[Date Prev][Date Next][Thread Prev][Thread Next]
- Subject: Re: Avoiding FFI- allocations + using SSE-vectors
- From: Mike Pall <mikelu-1202@...>
- Date: Mon, 6 Feb 2012 13:10:47 +0100
Wolfgang Pupp wrote:
> I also tried to make it use SSE, and that seems to work just fine
> (MinGW on Win7 32). It needs a tiny wrapper-dll, because LuaJIT can't
> directly call ffi-functions with vector arguments (yet!)- so I pass
> them via pointers.
> I only implemented single-precision-4-float addition for now anyway-
> it's just a proof of concept, I think ffi- vector operations are
> somewhere on Mike's TODO-list (maybe someone will even sponsor that
> and we'll have it in a blink ;).
My plan for implementing SIMD operations is this:
- Add generic vector type(s) to the IR of the JIT compiler.
- Record the minimum required vector ops needed for the basic
initialization and assignment semantics. We can get by with
init/splat, select/project and load/store.
- Decompose vector ops, if the machine-specific backend doesn't
support a particular type.
- Add support for the basic hardware vector ops to the backends.
First would be SSE for x86/x64.
- Add suport for user-definable intrinsic (builtins) with machine
code templates, e.g.:
__v2df __builtin_ia32_addpd(__v2df, __v2df) __mcode("660F58rM");
Needs to be done for each backend, x86/x64 first. The intrinsics
will be inlined into the JIT-compiled machine code, of course.
- Add a ffi.vec module that defines standard vector types and
attaches the machine-specific intrinsics as methods/metamethods:
local vec = require("ffi.vec")
local v2df = vec.v2df
local v1 = v2df(1.5, 2.5)
local v2 = v2df(10.0, -4.25)
print(v1 + v2) --> cdata<__v2df>: (11.5, -1.75)
- Miscellaneous stuff, e.g. FFI calling conventions for passing
vectors to C functions or alignment restrictions for vectors.
- Add allocation sinking and store sinking to avoid (most) vector
allocations. SIMD vectors are value types, so this is a bit
easier: vectors are immutable, passed by value and you cannot
get a reference to the boxed contents. I.e. the boxing can be
eliminated in almost all cases.
But one really needs generic support for allocation/store
sinking. That would allow efficient support for complex numbers
and for short arrays of vectors (SIMD matrix types), too.
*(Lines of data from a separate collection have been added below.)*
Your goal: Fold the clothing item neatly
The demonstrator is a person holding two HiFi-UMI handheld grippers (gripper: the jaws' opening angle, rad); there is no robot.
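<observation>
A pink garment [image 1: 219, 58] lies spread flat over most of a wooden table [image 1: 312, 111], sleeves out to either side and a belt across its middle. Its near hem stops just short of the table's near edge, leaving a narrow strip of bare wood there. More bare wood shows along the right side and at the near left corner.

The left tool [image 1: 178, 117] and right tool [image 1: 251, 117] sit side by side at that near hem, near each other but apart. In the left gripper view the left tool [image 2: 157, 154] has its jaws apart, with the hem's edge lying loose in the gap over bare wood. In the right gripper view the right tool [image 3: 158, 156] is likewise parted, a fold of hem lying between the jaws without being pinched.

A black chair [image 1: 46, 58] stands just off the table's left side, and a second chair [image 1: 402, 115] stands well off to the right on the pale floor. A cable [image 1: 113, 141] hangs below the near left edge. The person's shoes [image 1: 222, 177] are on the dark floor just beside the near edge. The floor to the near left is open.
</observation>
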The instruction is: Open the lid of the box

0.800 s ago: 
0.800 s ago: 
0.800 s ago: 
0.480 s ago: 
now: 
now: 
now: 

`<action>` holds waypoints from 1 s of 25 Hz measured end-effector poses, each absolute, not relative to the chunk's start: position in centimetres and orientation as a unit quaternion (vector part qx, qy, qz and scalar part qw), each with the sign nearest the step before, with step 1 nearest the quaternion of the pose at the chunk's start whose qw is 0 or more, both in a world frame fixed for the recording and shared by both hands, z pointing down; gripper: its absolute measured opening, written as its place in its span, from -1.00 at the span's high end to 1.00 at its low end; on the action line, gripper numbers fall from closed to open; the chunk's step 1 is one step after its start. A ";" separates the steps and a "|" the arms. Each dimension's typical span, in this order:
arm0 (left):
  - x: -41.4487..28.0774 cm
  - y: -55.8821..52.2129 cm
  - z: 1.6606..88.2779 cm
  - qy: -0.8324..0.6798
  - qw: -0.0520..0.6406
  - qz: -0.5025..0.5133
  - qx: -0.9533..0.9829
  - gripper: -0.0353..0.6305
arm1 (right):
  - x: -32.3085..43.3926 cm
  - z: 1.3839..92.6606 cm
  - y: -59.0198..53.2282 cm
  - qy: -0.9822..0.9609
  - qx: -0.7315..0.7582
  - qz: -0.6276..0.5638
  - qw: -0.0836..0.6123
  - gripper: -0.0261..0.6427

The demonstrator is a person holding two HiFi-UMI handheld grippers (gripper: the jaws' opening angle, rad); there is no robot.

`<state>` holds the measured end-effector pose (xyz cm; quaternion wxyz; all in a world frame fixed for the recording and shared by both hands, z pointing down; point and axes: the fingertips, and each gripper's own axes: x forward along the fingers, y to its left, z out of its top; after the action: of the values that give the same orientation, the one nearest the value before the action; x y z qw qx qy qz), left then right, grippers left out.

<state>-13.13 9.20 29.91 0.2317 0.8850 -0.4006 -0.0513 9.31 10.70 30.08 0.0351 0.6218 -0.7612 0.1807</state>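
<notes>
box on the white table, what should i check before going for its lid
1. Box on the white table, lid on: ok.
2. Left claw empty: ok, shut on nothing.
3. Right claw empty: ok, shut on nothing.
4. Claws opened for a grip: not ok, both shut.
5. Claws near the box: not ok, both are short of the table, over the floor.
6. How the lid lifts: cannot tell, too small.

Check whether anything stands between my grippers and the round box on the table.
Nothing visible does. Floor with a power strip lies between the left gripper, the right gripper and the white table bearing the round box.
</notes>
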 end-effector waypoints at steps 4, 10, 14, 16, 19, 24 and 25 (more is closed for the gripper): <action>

- Add auto-vectorization. Umm, err ... that's really tough. Let's
leave that out of the plan for now. :-)
Phew ... ok, so that's a lot of work (a couple months). If any
potential sponsor is interested, I'm willing to go for this.
Please contact me via the address given on the sponsorship page:
Another thing to consider is that I'd rather postpone all of this
to LuaJIT 2.1. Part of it is a complete redesign of the GC and the
memory allocator. That makes some things a lot easier (e.g. aligned
I really need to freeze LuaJIT 2.0 and finally make a non-beta
release once the MIPS port and the console ports are done. Maybe
ARM VFP support (hardware floating-point ops) ought to be part of
LuaJIT 2.0, too (sponsor needed). Ok, so there are plenty of items
left on the TODO list, but one has to draw a line somewhere.